Marjorie - Creio que esse paradigma de produção vs. meio ambiente já vem sendo desconstruído para se perceber que um necessita do outro, são interdependentes. Somos um dos primeiros estados a ter testado técnicas de agricultura de baixo carbono. Era algo que se fazia para melhorar a produtividade, mas nunca se "garganteou" isso. A gente não expõe. Então começamos a ter um olhar diferente. Hoje, a Sema e a Fepam estão dentro da Expointer e da Expodireto. Temos técnicas de manejo como a rotação de culturas — uma cultura no inverno e outra no verão — há muito tempo. A parte de plantio direto também existe há muito tempo, que é não revolver o solo, deixar a palha para incorporar dentro do solo. A terminação intensiva, que é conseguir deixar o gado o menor tempo possível e ter a maior engorda dele naquele tempo, e, principalmente, com uma altura do pasto que pode capturar um volume maior de gás do que é emitido pelo gado. A pecuária é considerada vilã por causa do metano, mas se compararmos a emissão de gases da pecuária mundial, ela é insignificante se comparada a qualquer outra atividade produtiva. Mesmo a gente tendo um dos maiores rebanhos do mundo. E aí o que acontece? Dependendo da altura, o pasto captura mais do que o gado emite. Então, ele pode ser neutro ou até negativo. E não medimos e nem falamos disso. Aí o boi está sendo estigmatizado como o grande vilão enquanto muitos outros cultivos aqui são negativos.

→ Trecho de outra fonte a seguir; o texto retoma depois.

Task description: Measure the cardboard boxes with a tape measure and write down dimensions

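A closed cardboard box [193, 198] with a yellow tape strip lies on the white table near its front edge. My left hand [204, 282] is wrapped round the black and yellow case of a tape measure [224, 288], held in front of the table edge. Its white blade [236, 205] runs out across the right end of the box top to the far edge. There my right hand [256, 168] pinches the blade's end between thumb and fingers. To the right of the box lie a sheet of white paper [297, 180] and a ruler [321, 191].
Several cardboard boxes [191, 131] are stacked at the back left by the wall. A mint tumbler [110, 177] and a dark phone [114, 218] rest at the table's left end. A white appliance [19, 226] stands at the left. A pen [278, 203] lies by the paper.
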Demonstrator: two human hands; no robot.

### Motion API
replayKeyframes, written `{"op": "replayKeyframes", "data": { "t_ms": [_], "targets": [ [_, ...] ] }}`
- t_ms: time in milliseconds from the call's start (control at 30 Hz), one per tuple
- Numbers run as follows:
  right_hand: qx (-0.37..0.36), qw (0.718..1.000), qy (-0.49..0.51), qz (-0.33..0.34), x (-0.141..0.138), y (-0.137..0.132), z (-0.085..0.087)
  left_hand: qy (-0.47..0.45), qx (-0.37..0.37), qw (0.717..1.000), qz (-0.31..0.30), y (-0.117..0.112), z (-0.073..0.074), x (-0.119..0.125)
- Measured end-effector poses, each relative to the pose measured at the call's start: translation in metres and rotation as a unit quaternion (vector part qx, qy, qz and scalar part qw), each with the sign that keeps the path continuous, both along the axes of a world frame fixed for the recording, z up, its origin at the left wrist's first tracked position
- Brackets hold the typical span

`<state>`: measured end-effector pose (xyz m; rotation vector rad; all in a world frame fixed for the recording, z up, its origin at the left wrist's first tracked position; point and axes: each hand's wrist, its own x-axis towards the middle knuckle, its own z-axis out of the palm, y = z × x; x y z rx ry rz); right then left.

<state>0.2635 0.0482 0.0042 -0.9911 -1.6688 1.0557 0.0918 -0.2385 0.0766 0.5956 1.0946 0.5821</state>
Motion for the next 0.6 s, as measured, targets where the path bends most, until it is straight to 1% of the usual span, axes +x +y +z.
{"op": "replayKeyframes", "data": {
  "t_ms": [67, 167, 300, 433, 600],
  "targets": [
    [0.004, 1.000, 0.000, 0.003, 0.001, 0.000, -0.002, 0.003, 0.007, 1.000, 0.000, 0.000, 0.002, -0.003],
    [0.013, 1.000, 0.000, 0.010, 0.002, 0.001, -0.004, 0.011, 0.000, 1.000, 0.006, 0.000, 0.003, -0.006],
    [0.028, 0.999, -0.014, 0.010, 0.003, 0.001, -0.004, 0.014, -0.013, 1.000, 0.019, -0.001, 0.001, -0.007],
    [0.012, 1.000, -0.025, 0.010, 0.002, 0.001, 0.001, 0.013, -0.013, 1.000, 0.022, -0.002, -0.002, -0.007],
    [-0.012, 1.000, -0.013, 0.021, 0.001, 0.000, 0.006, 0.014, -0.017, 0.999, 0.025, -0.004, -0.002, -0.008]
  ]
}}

JC - No âmbito das políticas públicas, que nível de prioridade o Meio Ambiente tem hoje? Qual deveria ter?
Marjorie - Em nível mundial, está entre as questões principais, porque todas as outras coisas dependem do meio ambiente. Isso ficou muito claro com as catástrofes que aconteceram. Elas tiveram de acontecer para as pessoas entenderem que o ambiente tem que estar no planejamento inicial, prioritário para tudo.
JC - Se traduz na prática, com direcionamento de recursos?

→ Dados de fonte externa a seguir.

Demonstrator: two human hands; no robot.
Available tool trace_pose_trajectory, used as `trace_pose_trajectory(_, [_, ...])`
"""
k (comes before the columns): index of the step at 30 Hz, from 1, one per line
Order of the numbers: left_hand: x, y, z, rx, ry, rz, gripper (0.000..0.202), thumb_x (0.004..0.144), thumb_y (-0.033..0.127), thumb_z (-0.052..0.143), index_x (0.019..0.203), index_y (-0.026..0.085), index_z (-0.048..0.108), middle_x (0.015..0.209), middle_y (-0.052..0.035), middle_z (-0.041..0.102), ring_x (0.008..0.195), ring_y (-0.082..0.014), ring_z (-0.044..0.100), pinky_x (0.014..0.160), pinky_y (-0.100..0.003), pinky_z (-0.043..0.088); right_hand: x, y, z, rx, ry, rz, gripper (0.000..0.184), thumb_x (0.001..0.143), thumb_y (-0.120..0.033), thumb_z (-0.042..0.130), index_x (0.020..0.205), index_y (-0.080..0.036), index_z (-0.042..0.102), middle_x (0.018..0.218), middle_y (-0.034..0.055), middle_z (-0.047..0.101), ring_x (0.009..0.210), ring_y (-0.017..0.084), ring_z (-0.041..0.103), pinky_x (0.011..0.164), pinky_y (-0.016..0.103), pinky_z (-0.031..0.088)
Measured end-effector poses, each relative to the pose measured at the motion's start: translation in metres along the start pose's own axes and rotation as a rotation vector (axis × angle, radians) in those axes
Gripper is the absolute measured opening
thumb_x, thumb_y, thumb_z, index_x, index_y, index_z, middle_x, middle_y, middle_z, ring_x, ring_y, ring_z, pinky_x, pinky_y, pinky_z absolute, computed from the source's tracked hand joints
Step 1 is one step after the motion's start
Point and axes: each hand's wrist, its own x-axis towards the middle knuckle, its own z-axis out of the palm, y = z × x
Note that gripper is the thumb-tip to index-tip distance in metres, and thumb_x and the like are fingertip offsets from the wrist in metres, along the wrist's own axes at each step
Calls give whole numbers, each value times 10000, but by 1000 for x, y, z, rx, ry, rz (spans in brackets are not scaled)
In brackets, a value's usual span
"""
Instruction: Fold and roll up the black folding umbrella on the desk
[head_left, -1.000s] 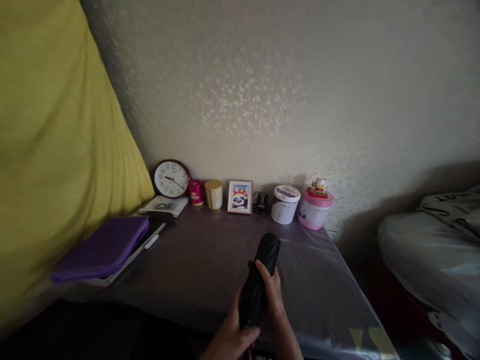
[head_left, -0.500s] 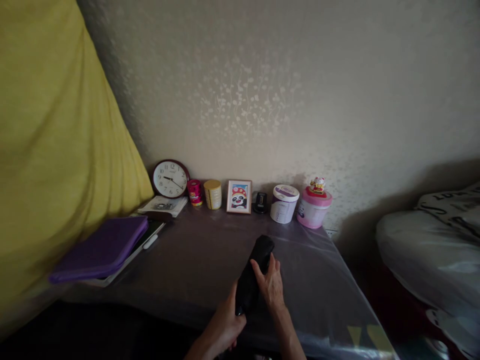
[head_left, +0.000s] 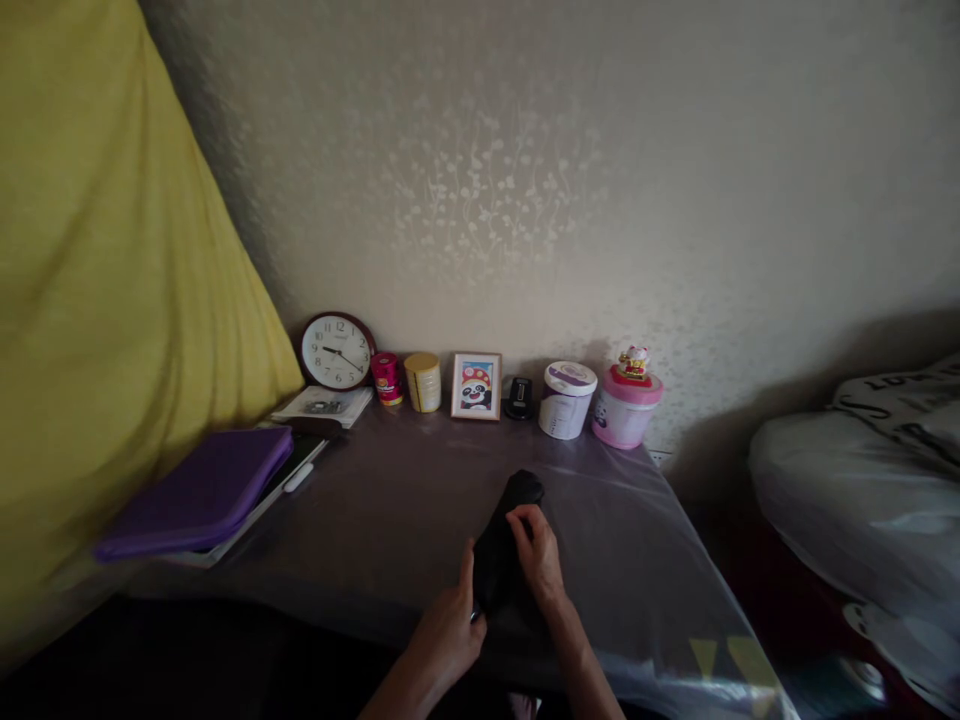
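Note:
A folded black umbrella (head_left: 501, 540) lies low over the dark table (head_left: 375, 520), its far end pointing toward the wall. My left hand (head_left: 450, 632) grips its near end from the left. My right hand (head_left: 537, 558) is curled over its middle from the right. Both hands hold it close to the table's front edge.
Along the wall stand a round clock (head_left: 337, 350), a red can (head_left: 388, 378), a yellow jar (head_left: 424, 381), a framed panda picture (head_left: 476, 385), a white tub (head_left: 567, 400) and a pink tub with a figurine (head_left: 626, 405). A purple case (head_left: 199, 492) lies at left; bedding (head_left: 862, 510) at right.
The umbrella has been lowered from a tilted, raised position down toward the table. Both hands have shifted with it; my right hand slid from its side onto its top.

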Motion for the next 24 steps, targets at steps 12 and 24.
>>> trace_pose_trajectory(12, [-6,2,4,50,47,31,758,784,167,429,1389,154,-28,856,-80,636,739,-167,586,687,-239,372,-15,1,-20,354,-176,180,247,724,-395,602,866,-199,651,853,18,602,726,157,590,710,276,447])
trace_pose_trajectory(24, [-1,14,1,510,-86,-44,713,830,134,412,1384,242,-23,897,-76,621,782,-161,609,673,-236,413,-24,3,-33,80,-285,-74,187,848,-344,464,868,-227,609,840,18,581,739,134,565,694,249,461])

Marjorie - Se olharmos os orçamentos do ministério do Meio Ambiente, nunca temos bons índices de execução. Aí é que está o problema: não podemos financiar sonhos, precisamos de projetos. Não adianta pegar milhões, bilhões, se não tenho um projeto executivo. E talvez esse seja o maior defeito da área ambiental: ela nunca foi pragmática nos cronogramas físico, financeiros, da execução. A parte ambiental precisa melhorar e as catástrofes fizeram a prioridade do meio ambiente estar lá no topo, e esse timing precisa ser aproveitado para que os projetos sejam mais efetivos e pragmáticos.
 

Perfil

Marjorie Kauffmann (PSDB) nasceu em Lajeado, no Vale do Taquari, em 20 de maio de 1982. É engenheira florestal pela Universidade Federal de Santa Maria e mestre pelo Programa de Pós-Graduação em Ambiente e Desenvolvimento do Centro Universitário Univates. Doutora em Geociências pela Unicamp, cursou pós-doutorado no Centro Universitário Univates. Trabalhou em projetos na área de infraestrutura, como estradas, pontes e usinas hidrelétricas e foi diretora da Secretaria do Meio Ambiente da Prefeitura Municipal de Lajeado de 2017 a 2018. Entre 2019 e 2022, atuou como diretora-presidente da Fundação Estadual de Proteção Ambiental (Fepam). Desde março de 2022, é secretária estadual do Meio Ambiente e Infraestrutura. Representou o Rio Grande do Sul nas Conferências do Clima de 2021, na Escócia, de 2022, no Egito, e de 2023, nos Emirados Árabes. Na Expointer de 2022, foi homenageada com a medalha Assis Brasil e, na Expodireto de 2023, recebeu o troféu Brasil Expodireto na categoria Sustentabilidade.